■ Task data:
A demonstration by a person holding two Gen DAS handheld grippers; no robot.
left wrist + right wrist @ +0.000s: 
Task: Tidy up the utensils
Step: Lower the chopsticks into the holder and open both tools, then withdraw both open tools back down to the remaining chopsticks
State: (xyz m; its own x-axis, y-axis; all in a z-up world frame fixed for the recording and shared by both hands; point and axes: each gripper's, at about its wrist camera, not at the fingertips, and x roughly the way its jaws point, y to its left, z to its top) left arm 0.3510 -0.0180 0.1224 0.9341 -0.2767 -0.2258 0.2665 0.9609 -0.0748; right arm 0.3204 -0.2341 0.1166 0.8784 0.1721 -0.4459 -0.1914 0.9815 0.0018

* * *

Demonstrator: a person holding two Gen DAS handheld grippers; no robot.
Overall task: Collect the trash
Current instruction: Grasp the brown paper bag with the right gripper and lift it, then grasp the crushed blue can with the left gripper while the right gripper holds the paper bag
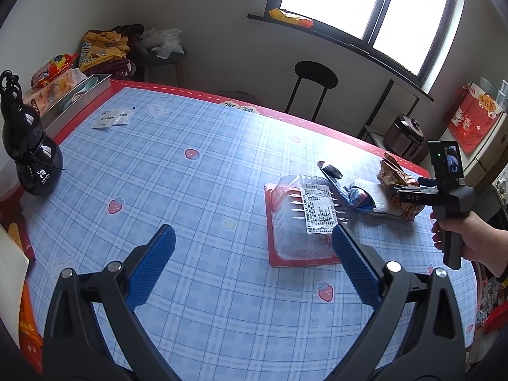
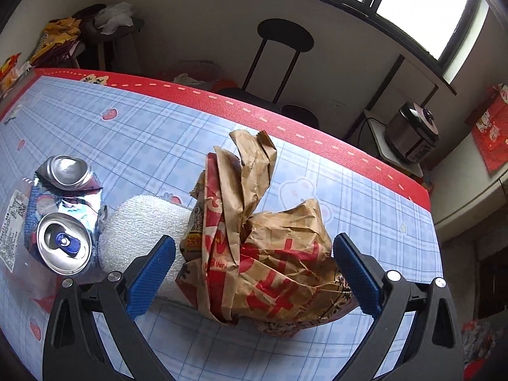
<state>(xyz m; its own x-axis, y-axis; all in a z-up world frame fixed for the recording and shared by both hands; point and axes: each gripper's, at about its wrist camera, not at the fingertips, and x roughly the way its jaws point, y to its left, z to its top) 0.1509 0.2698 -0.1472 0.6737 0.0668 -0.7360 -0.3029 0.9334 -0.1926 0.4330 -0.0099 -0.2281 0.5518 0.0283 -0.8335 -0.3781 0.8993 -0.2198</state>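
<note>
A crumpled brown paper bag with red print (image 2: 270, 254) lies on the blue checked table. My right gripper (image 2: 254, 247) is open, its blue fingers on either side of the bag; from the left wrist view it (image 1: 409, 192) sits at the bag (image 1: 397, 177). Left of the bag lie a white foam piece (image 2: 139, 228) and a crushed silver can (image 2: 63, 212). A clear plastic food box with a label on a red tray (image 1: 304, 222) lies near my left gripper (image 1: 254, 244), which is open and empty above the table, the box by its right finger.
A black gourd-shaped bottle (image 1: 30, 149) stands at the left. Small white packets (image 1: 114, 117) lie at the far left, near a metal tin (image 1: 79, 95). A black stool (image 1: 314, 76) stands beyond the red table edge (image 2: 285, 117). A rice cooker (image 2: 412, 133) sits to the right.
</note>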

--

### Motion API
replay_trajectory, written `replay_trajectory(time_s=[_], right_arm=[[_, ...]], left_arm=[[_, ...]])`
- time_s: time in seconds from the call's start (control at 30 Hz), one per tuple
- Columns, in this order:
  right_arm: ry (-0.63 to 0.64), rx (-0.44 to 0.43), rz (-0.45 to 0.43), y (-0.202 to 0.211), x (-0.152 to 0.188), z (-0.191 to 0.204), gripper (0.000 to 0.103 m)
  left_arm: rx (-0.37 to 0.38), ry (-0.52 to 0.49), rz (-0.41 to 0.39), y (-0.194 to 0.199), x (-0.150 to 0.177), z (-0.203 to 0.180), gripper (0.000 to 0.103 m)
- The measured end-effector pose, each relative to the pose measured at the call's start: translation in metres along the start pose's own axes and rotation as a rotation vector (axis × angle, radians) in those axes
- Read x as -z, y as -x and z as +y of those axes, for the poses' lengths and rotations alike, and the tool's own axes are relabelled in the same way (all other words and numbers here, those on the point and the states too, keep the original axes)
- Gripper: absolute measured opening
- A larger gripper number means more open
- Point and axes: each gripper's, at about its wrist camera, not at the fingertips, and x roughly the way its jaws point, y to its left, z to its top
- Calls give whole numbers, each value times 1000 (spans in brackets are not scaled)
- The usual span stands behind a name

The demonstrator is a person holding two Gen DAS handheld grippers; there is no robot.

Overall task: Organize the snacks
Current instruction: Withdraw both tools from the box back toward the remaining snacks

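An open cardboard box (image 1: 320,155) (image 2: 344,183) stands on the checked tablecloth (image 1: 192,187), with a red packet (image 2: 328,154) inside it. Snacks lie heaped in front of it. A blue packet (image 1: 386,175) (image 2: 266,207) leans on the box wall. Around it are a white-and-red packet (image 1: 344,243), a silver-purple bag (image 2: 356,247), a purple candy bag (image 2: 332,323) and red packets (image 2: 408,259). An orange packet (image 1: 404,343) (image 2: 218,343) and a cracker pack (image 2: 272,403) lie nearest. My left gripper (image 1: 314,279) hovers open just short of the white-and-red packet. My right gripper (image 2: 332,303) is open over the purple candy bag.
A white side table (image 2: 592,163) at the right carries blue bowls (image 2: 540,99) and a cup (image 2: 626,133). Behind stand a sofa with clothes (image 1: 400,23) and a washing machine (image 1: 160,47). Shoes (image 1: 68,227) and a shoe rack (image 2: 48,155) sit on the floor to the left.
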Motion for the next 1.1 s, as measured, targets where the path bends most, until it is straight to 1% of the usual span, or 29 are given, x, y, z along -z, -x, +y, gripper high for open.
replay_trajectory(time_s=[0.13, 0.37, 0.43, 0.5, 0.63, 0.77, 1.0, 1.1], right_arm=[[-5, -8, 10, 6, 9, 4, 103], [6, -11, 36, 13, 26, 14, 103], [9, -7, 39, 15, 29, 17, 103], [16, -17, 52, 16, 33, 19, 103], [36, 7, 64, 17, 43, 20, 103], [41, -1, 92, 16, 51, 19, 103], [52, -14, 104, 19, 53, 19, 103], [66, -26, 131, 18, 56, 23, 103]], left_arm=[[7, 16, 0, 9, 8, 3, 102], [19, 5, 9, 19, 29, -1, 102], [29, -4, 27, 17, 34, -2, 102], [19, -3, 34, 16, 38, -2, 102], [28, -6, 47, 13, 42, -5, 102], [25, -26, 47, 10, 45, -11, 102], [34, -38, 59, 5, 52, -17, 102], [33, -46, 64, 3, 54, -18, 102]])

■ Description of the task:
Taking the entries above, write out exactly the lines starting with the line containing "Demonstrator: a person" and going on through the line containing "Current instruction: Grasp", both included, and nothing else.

■ Solution:
Demonstrator: a person holding two Gen DAS handheld grippers; no robot.
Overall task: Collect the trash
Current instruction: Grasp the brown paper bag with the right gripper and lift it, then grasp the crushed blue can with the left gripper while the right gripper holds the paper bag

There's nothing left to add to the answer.